◆ Your instructions: Please report how many lines of the listing contain the string "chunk", giving the number only.

◆ Dataset records:

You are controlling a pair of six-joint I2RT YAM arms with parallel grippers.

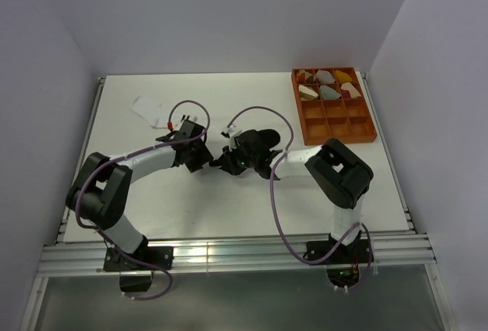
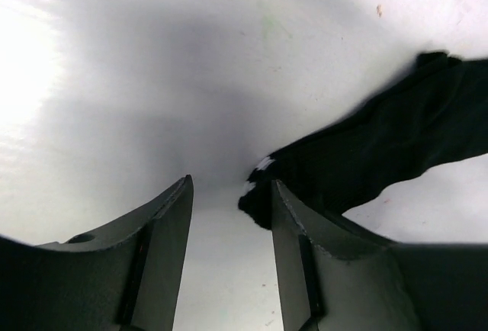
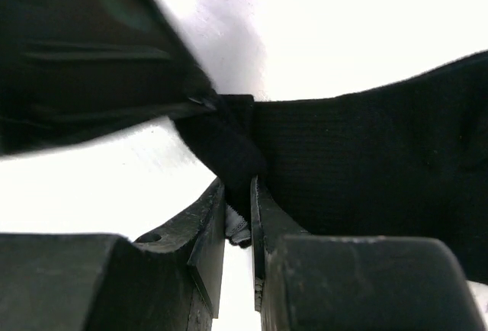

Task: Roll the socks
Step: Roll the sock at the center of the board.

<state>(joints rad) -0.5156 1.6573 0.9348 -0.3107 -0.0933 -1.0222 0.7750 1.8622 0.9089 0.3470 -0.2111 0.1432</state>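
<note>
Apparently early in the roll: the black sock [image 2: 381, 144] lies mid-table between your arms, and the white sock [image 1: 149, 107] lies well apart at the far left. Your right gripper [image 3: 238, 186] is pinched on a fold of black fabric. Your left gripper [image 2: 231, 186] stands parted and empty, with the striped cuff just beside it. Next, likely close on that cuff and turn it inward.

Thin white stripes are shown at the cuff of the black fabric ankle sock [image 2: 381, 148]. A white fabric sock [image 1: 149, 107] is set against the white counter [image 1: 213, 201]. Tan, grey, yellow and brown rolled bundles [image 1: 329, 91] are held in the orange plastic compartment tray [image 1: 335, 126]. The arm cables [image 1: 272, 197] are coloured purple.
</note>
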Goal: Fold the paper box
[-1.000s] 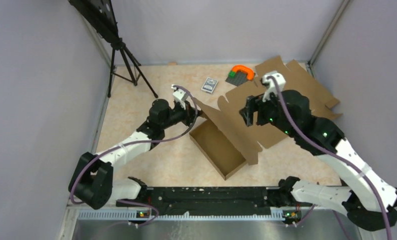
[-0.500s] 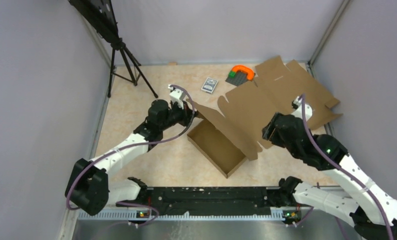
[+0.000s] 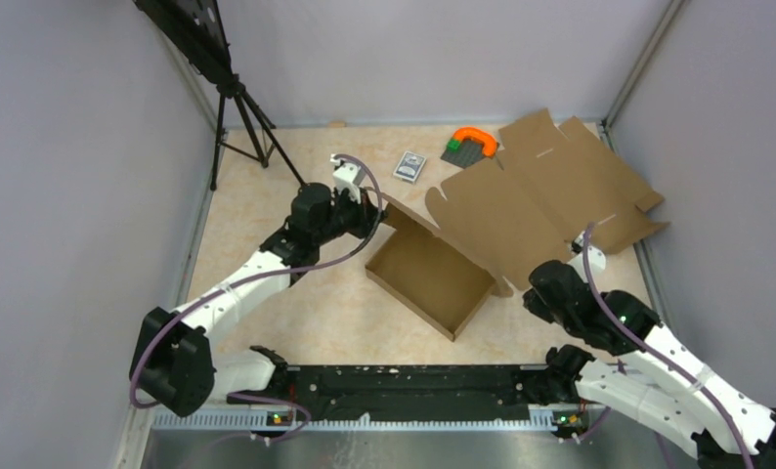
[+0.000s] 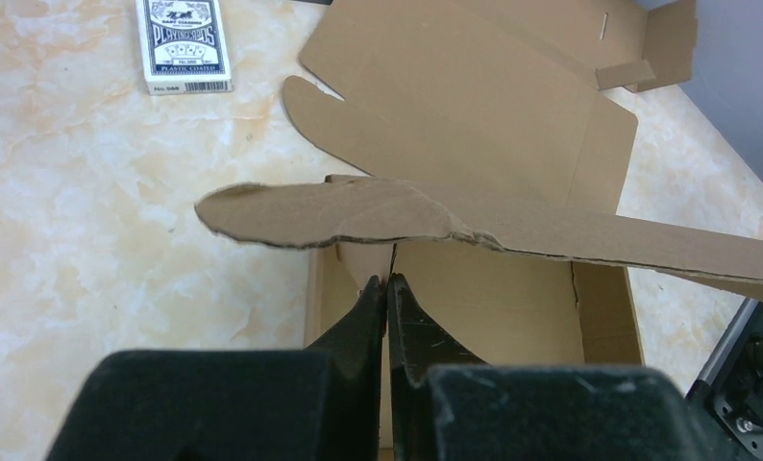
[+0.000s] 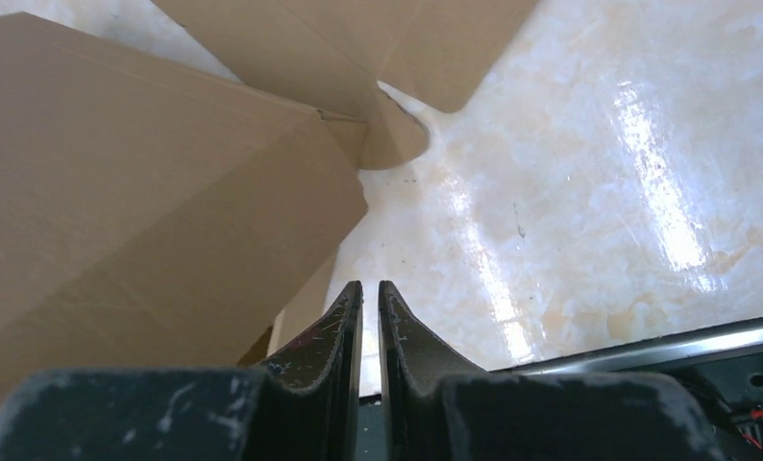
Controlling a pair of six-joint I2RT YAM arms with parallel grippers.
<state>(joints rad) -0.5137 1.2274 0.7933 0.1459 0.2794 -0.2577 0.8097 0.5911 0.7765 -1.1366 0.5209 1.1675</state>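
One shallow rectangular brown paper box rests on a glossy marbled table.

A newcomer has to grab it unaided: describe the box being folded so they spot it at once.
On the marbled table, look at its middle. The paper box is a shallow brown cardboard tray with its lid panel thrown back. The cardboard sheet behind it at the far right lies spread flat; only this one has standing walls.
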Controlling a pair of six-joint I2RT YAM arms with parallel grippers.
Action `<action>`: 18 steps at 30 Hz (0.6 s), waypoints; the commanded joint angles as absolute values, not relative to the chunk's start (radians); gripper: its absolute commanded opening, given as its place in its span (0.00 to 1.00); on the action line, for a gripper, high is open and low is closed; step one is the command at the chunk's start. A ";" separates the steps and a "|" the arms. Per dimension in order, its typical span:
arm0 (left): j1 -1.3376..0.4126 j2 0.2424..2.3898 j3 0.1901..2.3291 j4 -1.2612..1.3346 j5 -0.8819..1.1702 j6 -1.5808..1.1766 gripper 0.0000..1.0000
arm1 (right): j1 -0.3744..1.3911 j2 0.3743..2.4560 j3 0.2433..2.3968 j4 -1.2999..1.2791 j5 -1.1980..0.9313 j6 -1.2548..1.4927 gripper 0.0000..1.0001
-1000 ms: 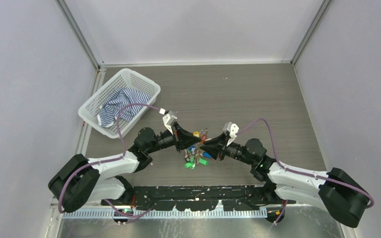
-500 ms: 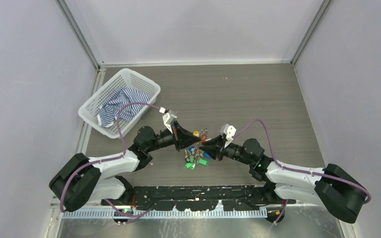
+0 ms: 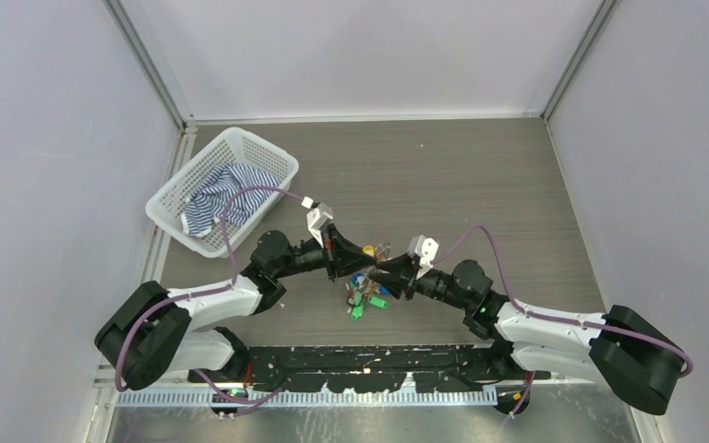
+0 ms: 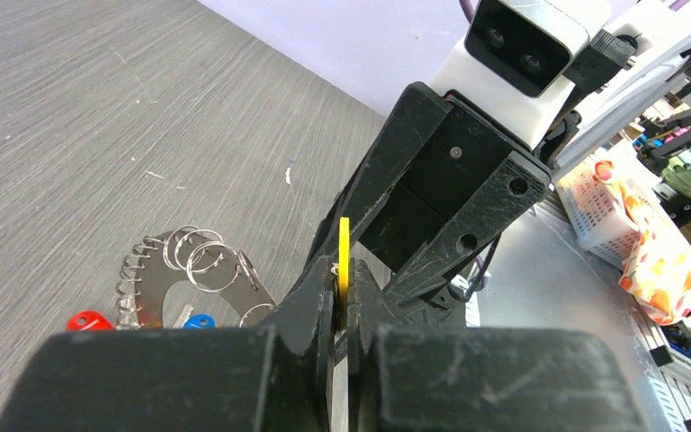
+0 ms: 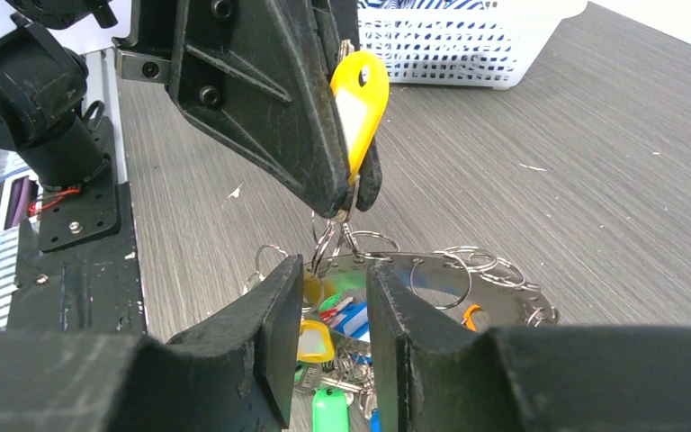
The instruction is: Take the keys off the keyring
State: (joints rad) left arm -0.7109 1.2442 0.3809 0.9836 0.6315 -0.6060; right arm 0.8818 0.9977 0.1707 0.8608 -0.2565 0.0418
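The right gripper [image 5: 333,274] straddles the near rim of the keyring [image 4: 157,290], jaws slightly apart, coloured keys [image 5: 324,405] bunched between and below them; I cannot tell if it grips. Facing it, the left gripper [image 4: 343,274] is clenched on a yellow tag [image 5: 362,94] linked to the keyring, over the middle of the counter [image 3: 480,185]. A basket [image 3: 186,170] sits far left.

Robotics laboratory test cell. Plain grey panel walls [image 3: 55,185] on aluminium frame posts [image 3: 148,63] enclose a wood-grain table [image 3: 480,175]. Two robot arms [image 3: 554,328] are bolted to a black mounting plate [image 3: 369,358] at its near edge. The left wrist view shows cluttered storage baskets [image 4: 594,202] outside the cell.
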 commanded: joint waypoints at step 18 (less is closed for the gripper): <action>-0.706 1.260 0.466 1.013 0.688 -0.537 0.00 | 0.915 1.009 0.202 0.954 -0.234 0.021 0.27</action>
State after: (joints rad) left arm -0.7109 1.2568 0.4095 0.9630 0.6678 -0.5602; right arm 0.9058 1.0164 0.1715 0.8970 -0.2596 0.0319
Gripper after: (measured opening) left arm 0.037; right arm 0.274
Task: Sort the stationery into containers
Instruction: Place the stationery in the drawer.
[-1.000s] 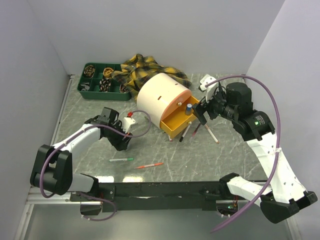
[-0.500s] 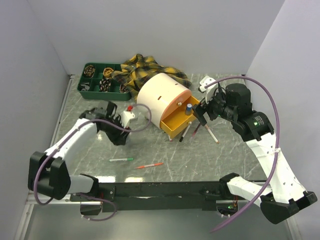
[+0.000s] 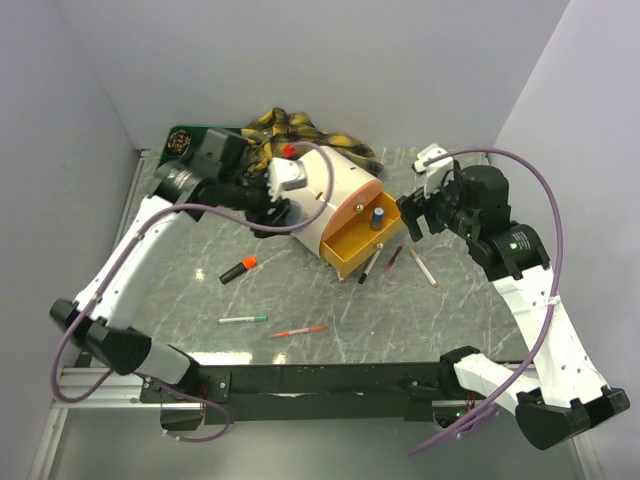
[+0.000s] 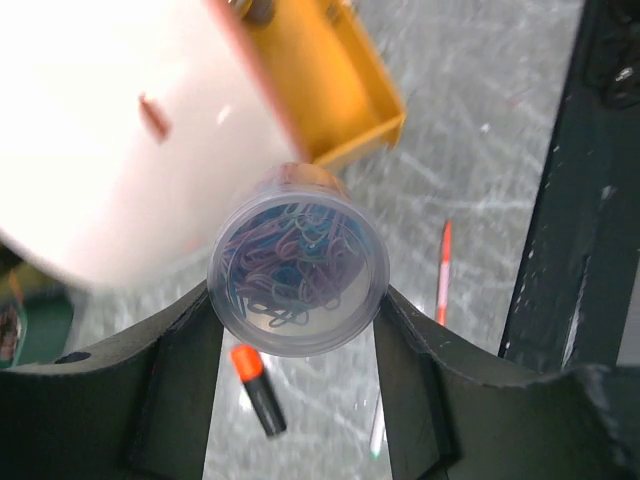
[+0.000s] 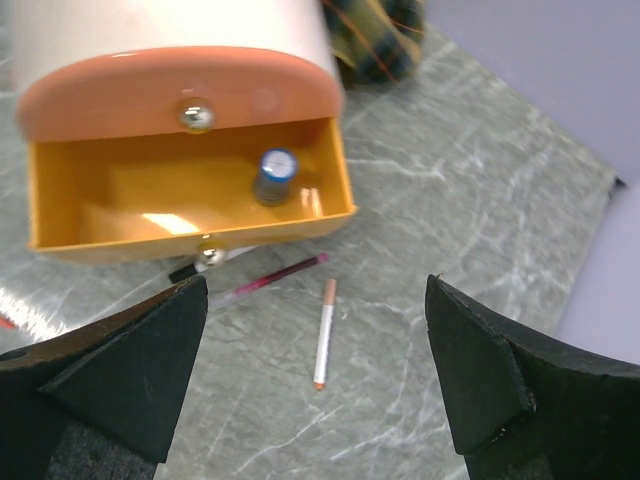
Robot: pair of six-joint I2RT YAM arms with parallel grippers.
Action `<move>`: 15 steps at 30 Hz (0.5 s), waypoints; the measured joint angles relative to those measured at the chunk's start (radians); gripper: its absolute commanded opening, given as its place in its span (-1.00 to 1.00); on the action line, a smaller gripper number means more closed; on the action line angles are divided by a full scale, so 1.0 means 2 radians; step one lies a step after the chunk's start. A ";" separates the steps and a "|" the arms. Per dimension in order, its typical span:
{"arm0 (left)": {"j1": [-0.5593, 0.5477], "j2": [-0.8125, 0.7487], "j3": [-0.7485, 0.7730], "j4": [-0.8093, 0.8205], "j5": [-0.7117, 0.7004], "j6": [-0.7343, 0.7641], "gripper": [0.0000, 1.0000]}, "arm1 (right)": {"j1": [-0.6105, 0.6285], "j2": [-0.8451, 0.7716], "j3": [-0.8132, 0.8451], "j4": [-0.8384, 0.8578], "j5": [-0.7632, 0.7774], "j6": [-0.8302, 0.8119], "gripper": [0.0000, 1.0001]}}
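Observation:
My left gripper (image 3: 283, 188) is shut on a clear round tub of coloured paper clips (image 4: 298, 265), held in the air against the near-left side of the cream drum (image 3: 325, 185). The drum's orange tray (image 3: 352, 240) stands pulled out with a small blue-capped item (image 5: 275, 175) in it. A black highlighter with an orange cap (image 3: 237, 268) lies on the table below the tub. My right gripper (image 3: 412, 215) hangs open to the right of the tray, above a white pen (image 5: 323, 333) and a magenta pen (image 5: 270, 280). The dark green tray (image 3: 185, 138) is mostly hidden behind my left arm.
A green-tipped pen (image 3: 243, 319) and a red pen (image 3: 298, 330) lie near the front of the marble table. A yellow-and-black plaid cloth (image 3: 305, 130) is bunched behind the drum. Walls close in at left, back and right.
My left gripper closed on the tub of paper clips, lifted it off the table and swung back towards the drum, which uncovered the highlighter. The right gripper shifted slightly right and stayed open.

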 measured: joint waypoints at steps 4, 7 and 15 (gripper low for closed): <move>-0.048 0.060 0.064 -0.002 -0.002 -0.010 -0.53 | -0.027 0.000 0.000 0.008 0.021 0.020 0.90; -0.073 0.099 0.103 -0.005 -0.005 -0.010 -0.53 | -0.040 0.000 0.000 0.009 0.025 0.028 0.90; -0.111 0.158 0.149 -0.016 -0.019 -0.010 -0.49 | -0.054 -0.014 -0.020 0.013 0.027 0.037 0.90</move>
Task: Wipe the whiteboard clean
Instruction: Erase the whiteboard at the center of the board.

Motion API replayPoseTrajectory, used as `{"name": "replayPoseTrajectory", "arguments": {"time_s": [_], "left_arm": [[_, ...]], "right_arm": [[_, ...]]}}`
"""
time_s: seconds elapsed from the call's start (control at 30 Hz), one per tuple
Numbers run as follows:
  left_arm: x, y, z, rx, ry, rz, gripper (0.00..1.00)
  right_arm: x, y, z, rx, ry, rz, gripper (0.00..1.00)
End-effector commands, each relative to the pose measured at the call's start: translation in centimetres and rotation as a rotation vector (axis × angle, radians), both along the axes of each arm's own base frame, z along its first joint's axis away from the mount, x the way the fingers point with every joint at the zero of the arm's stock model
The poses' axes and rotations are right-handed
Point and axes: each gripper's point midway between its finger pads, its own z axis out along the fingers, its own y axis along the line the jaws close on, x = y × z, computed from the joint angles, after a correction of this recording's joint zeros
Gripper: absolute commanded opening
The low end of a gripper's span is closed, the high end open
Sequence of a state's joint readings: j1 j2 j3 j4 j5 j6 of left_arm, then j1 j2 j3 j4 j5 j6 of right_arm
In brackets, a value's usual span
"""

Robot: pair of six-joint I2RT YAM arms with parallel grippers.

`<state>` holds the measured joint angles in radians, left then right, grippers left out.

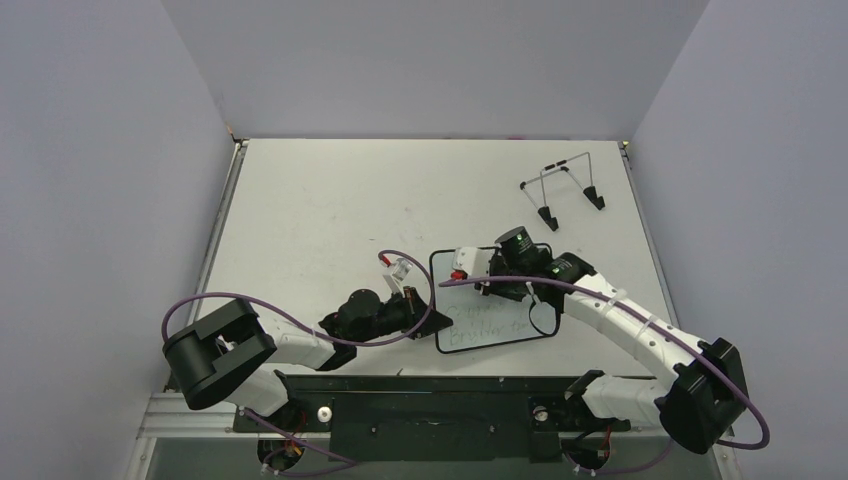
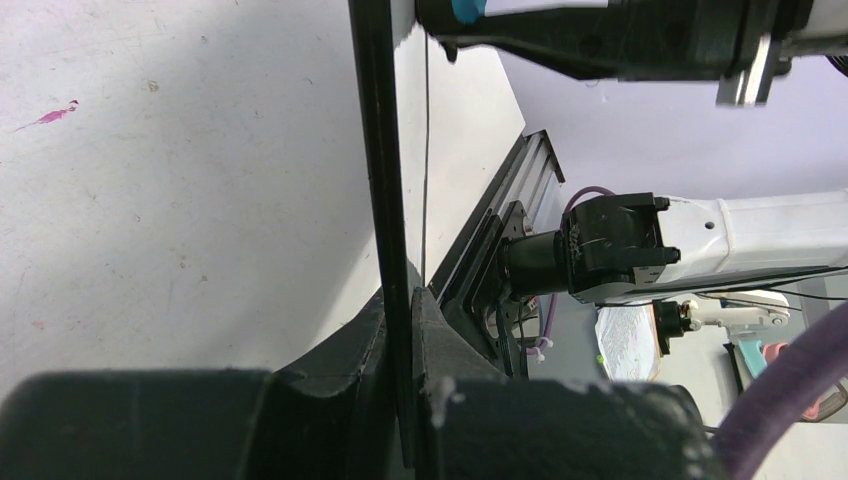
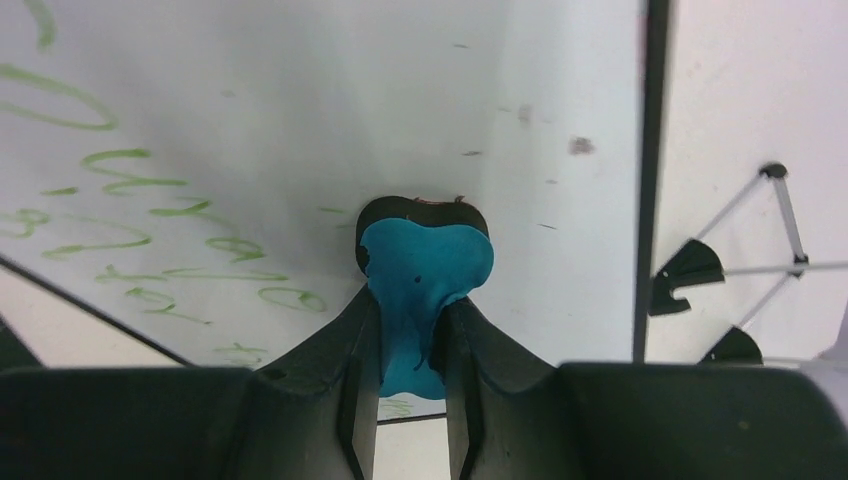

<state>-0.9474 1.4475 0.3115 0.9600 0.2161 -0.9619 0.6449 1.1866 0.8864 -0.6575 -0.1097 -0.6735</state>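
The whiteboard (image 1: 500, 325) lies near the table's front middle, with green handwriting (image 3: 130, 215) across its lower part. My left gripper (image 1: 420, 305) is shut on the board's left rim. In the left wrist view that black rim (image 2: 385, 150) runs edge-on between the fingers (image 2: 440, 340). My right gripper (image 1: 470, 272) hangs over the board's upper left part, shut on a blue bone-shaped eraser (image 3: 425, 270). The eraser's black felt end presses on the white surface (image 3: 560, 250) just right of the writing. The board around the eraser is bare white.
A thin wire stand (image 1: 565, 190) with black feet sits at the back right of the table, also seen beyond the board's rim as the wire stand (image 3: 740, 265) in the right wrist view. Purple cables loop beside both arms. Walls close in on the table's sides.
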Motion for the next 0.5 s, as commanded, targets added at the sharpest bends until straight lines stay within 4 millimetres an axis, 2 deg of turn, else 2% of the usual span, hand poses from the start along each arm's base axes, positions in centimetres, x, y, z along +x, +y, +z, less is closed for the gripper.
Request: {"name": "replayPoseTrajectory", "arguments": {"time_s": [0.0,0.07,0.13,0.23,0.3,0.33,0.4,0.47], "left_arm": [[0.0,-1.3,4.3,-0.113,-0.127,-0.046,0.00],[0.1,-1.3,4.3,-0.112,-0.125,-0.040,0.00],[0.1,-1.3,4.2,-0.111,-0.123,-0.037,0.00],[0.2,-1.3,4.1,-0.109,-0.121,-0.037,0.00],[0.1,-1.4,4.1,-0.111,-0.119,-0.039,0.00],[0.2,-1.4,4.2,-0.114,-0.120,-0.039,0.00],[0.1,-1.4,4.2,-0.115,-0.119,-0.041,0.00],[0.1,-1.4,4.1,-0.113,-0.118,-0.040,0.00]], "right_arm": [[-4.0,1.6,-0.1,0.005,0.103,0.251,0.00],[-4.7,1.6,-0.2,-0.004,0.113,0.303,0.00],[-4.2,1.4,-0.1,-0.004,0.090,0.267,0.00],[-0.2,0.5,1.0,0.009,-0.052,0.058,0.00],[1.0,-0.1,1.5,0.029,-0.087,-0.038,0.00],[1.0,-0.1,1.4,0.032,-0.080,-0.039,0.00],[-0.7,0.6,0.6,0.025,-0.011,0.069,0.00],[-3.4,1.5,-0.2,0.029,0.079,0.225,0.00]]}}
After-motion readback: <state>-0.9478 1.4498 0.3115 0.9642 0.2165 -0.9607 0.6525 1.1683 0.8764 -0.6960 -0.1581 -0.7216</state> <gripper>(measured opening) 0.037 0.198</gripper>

◆ Expected answer: 2